TASK: Please return the listing below word for word, minus its pictures.

DATA EXTRACT:
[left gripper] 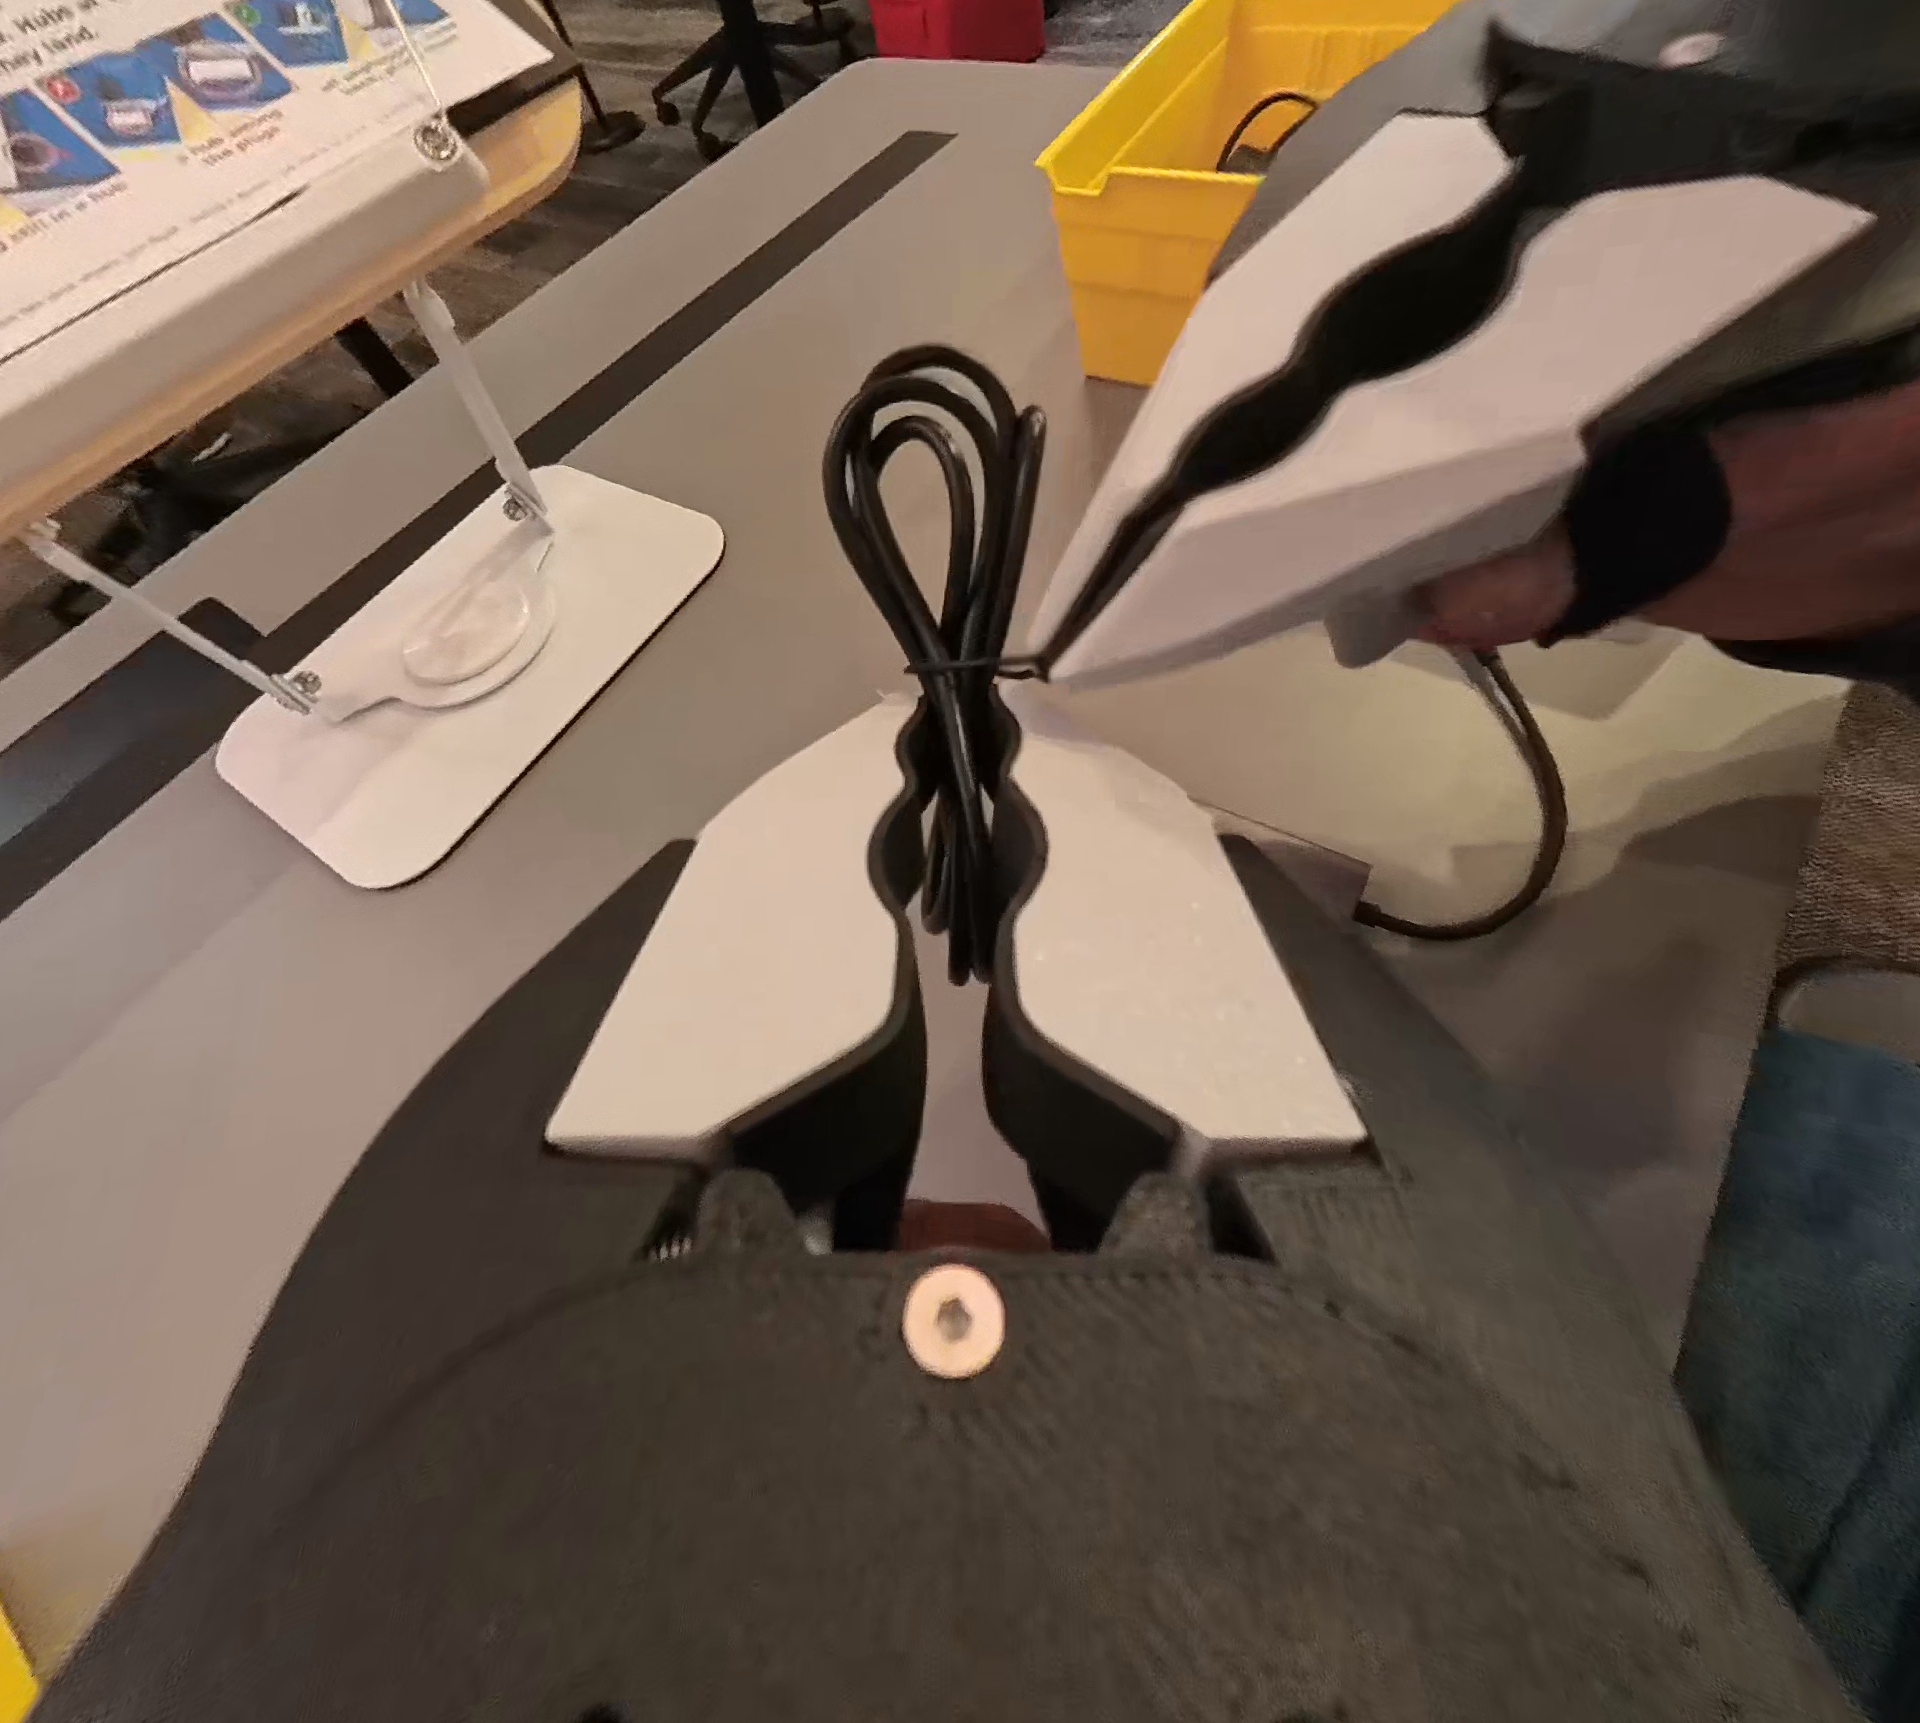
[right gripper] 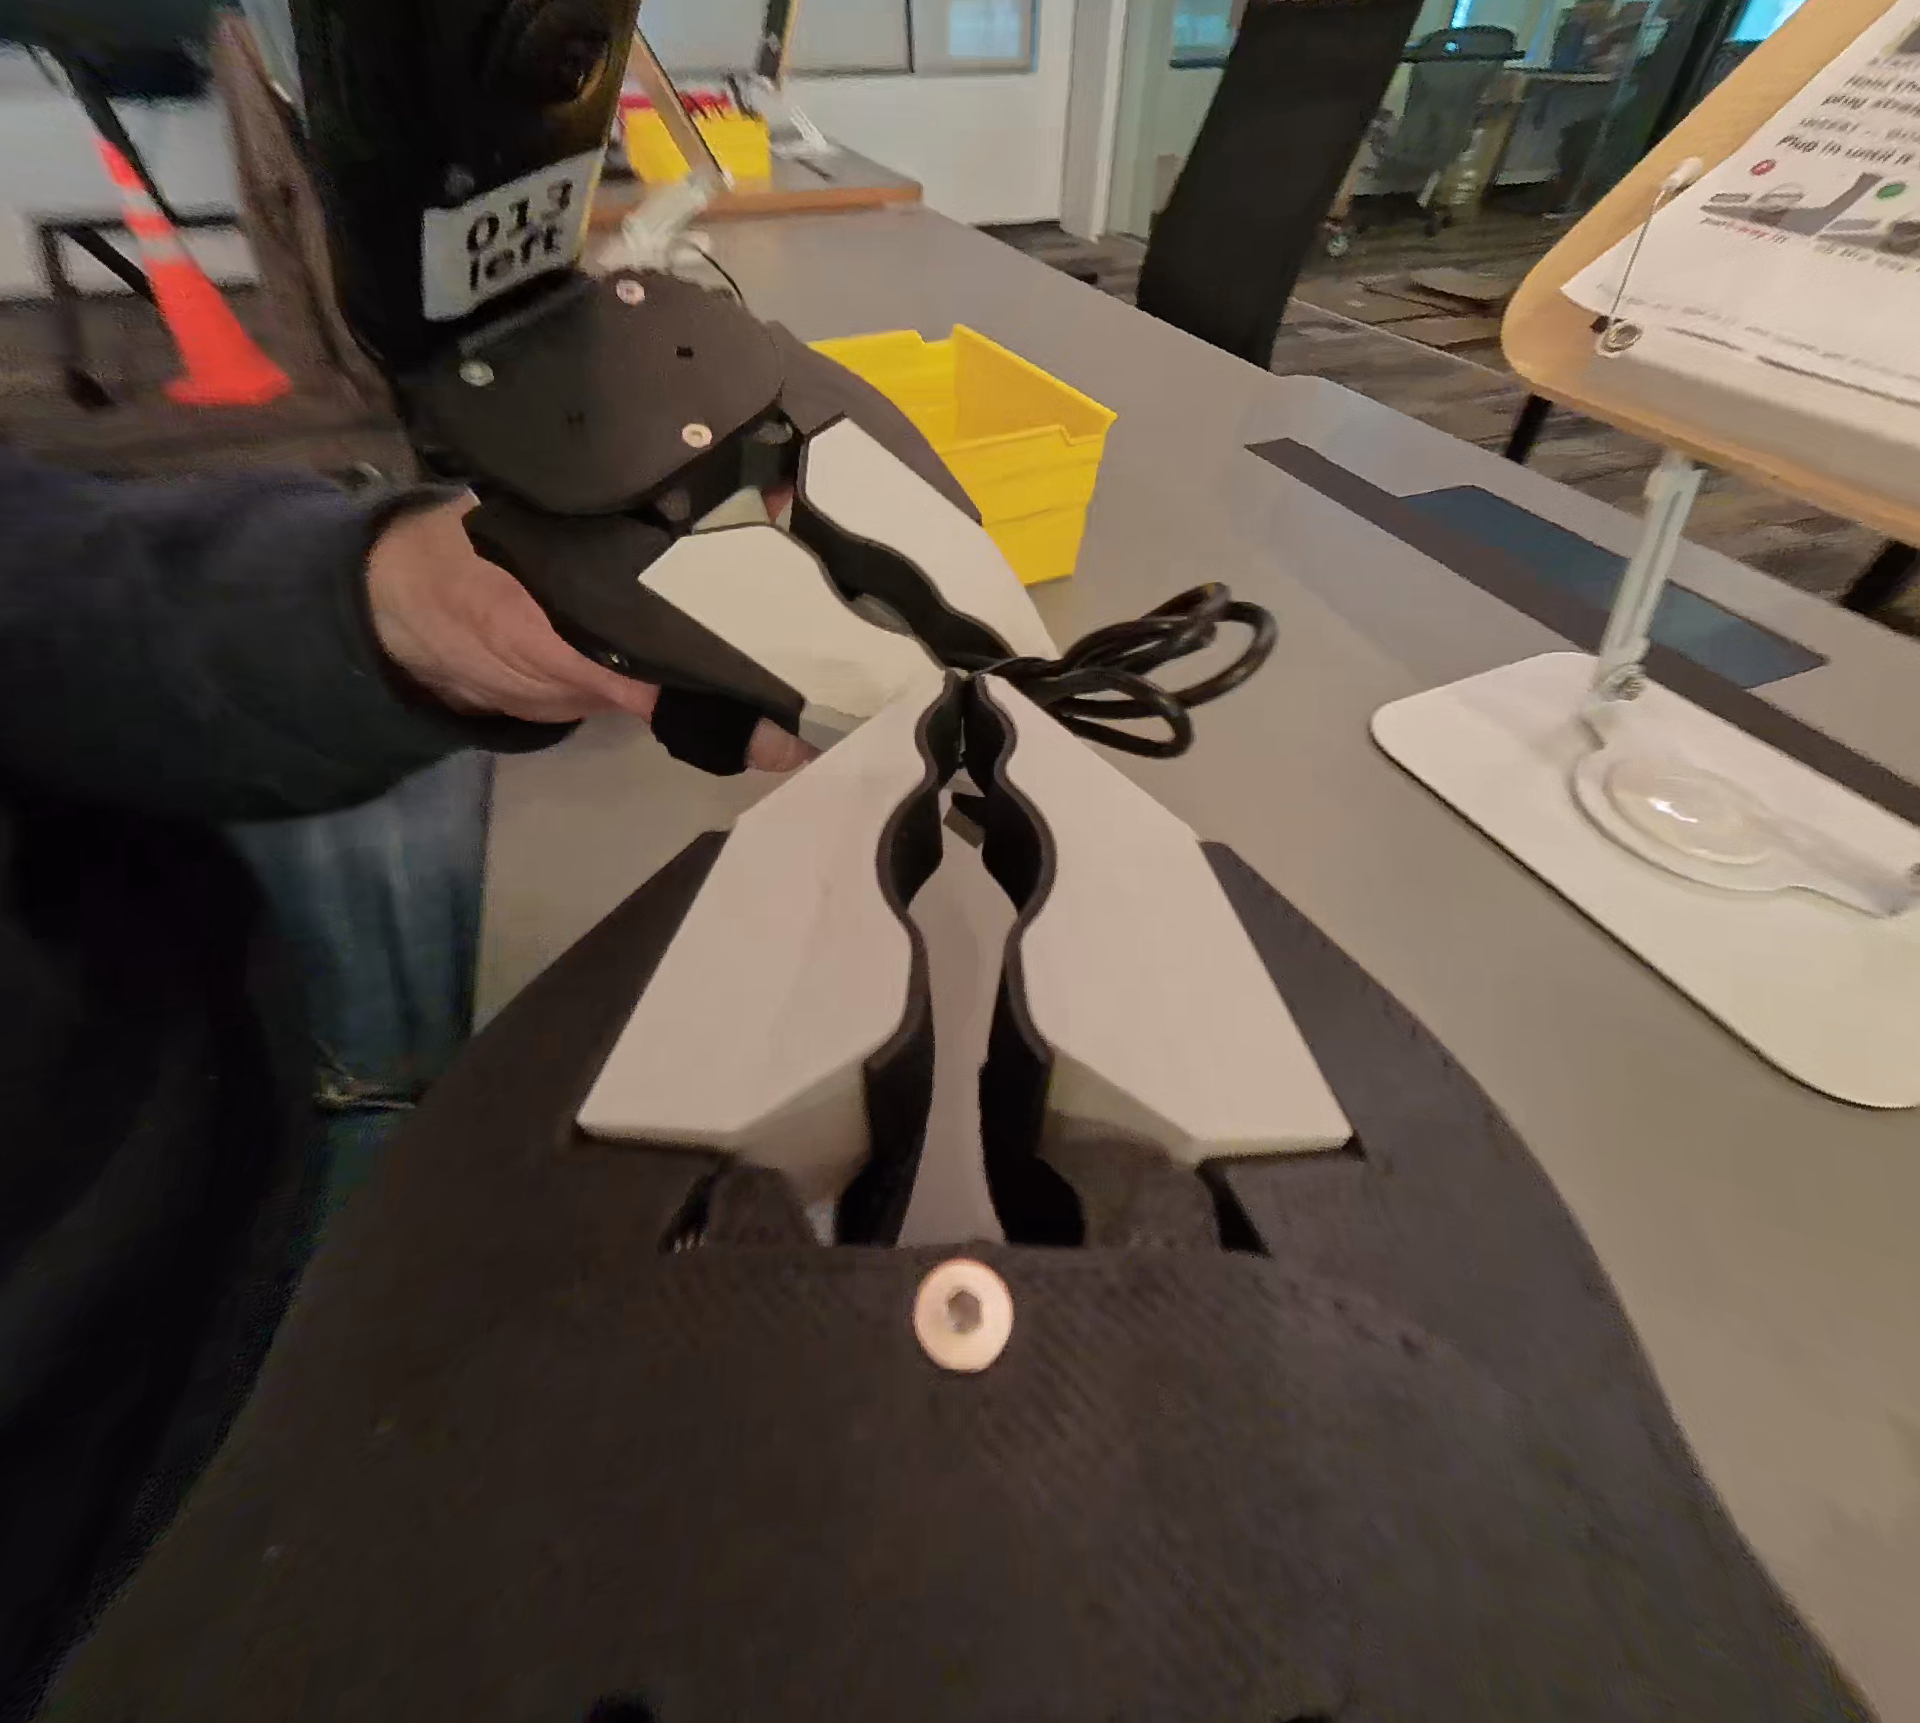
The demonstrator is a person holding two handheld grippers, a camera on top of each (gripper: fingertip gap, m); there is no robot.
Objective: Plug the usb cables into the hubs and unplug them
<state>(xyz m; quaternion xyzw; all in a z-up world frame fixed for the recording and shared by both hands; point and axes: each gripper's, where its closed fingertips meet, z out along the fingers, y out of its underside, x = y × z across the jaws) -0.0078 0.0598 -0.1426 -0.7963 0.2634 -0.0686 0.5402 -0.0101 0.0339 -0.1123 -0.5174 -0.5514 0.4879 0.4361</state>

RESPONSE BELOW:
[left gripper] 
[right gripper] 
The demonstrator is a person holding two handheld grippers, a camera on top of each (gripper: fingertip gap, m); there is no robot.
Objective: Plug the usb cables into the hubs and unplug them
<state>(xyz m; quaternion xyzw; all in a z-up world frame fixed for the recording and shared by both hands; point and axes: each gripper's, where its closed fingertips meet, z out along the fingers, y out of its underside, x = y × z across the jaws) -0.0078 0.0598 -0.1426 -0.7963 0.2634 -0.0686 0.5402 -0.0101 0.0339 -0.1123 -0.5174 -0.5514 0.4879 0.4361</state>

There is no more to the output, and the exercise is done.